_REQUIRED WORK_
Answer with one number: the count of lines in this material that hold the word "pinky".

_DATA SECTION_
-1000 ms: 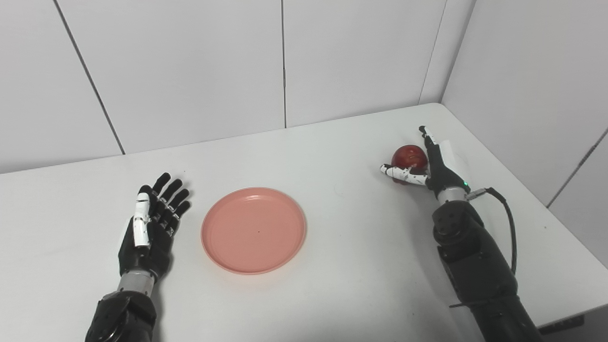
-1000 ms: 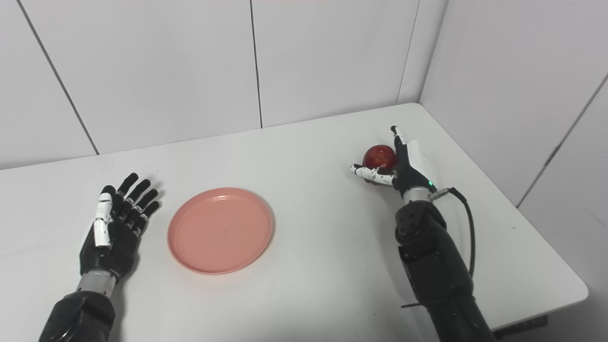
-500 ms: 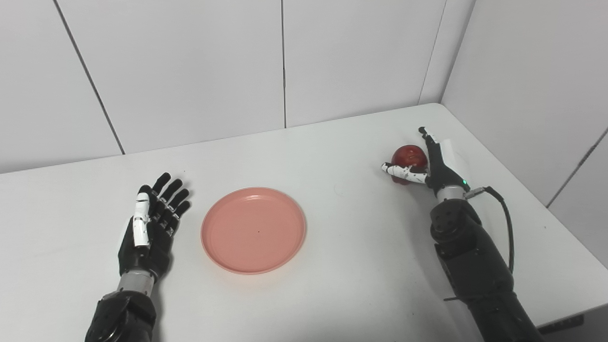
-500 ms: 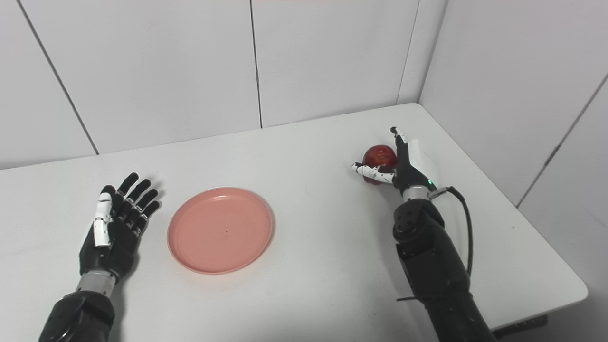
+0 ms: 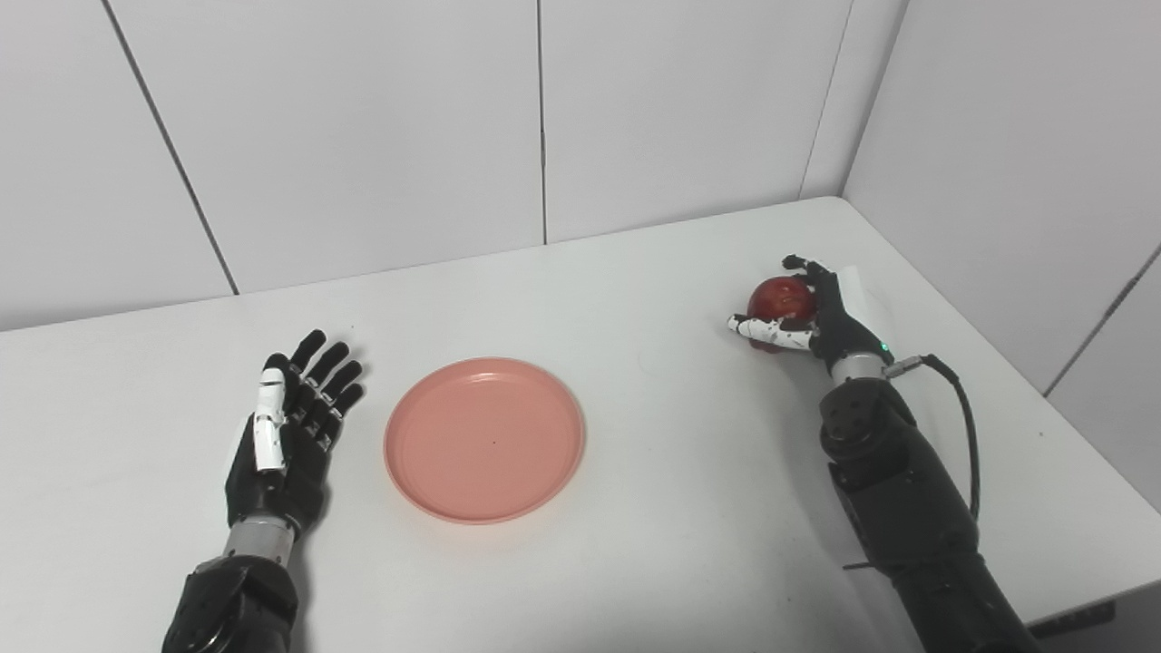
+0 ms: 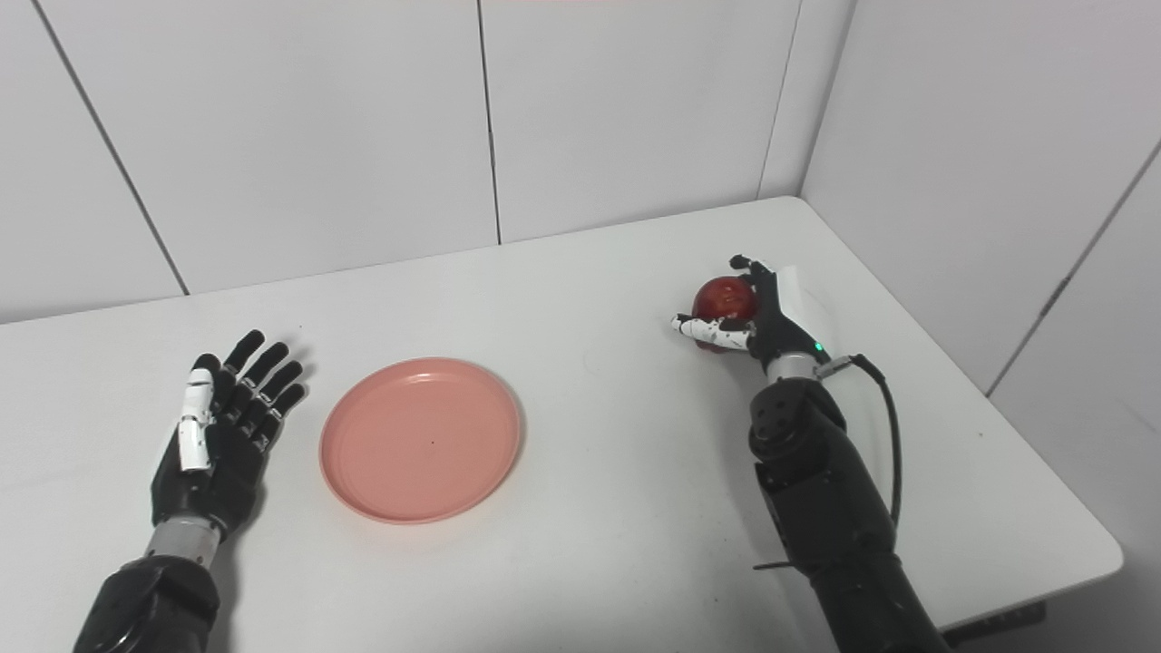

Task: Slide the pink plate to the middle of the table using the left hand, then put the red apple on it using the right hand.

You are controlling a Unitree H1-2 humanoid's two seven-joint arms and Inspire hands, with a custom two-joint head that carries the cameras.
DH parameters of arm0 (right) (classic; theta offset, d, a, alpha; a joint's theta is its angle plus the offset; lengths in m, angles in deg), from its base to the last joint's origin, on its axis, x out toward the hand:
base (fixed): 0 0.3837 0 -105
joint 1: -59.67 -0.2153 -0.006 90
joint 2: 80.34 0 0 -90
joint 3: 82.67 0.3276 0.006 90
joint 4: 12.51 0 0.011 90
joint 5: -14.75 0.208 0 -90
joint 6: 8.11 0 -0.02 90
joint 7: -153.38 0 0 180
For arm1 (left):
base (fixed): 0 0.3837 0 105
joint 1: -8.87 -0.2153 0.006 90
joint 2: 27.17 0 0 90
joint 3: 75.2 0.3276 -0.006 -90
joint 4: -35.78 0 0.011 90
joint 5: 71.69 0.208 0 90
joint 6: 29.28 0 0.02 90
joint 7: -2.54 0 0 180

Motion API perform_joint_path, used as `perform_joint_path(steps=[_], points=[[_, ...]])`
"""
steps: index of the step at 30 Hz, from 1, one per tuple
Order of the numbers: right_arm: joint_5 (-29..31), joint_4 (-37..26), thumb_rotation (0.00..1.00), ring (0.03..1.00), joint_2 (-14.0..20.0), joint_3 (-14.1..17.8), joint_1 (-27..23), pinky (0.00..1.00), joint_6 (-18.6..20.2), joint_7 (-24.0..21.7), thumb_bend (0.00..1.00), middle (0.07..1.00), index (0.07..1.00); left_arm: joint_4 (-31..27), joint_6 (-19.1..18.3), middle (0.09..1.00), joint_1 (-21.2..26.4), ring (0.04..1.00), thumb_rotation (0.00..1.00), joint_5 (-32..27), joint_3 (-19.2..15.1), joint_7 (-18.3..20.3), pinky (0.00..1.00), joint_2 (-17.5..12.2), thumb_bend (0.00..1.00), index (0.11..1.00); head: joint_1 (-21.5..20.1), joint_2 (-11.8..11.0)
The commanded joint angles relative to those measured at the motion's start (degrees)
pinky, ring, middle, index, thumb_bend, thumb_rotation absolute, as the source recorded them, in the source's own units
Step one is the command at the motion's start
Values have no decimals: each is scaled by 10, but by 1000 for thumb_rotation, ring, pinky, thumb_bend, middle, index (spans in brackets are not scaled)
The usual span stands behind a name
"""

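Left eye view: right robot hand (image 5: 821, 313) wraps red apple (image 5: 778, 297), left robot hand (image 5: 288, 426) spread beside pink plate (image 5: 484, 439).

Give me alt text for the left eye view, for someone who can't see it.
The robot's right hand curls around a red apple near the white table's far right. A pink plate sits empty mid-table, with the open left hand resting beside it.

The round pink plate (image 5: 484, 440) looks like smooth, matt plastic. The dark red apple (image 5: 780, 299) has a glossy skin with small highlights. The white tabletop (image 5: 635, 508) is smooth with a faint sheen. Both hands show hard black and white plastic shells, the left hand (image 5: 286, 426) and the right hand (image 5: 821, 313), above bare metal wrist rings.
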Motion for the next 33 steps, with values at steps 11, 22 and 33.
perform_joint_path(steps=[11,22,33], points=[[6,12,203,543,32,-11,-27,488,-55,15,856,592,592,-4,-24,873,-6,864,1000,3,1,-10,901,0,406,862,3,2],[-3,24,134,461,34,-11,-27,384,-83,48,518,512,485,-5,-24,875,-6,866,1000,7,5,-11,897,-2,407,864,4,3],[11,-3,131,485,32,-3,-23,412,-93,58,514,529,487,-5,-22,874,-6,864,1000,6,6,-11,898,0,405,868,8,1]])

_FINISHED TASK_
3